* _EXERCISE OBJECTIVE_
Word for word, copy the listing below and leave out its images.

Start of SUPPLIED MATERIAL

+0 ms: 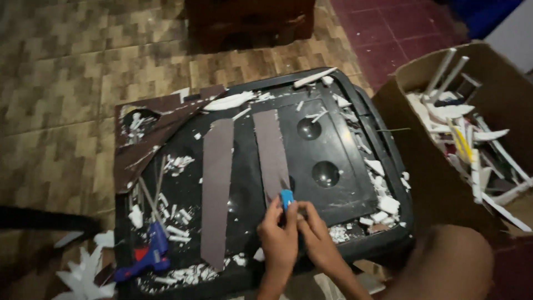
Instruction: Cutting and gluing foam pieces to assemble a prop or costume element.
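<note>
Blue cutter point(286, 198) pinched by both hands point(297, 233), at brown strip's point(272, 153) near end

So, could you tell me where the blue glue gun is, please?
The glue gun lies at the lower left of the black tray, left of the long brown strip.

Dim light. Floor point(66, 72) w/ brown mottled tiles at left & centre, red tiles point(400, 28) upper right. Dark wooden furniture point(250, 22) at top edge. Pale wall point(516, 39) in far right corner, w/ sth blue point(483, 14) beside it.
</note>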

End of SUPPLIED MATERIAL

* _EXERCISE OUTPUT_
+0 ms: 
Instruction: Cutting and gluing foam pieces to assemble a prop or costume element.
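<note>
Blue cutter point(286, 198) pinched by both hands point(297, 233), at brown strip's point(272, 153) near end

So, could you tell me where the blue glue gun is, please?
The glue gun lies at the lower left of the black tray, left of the long brown strip.

Dim light. Floor point(66, 72) w/ brown mottled tiles at left & centre, red tiles point(400, 28) upper right. Dark wooden furniture point(250, 22) at top edge. Pale wall point(516, 39) in far right corner, w/ sth blue point(483, 14) beside it.
</note>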

What came before is the complete response.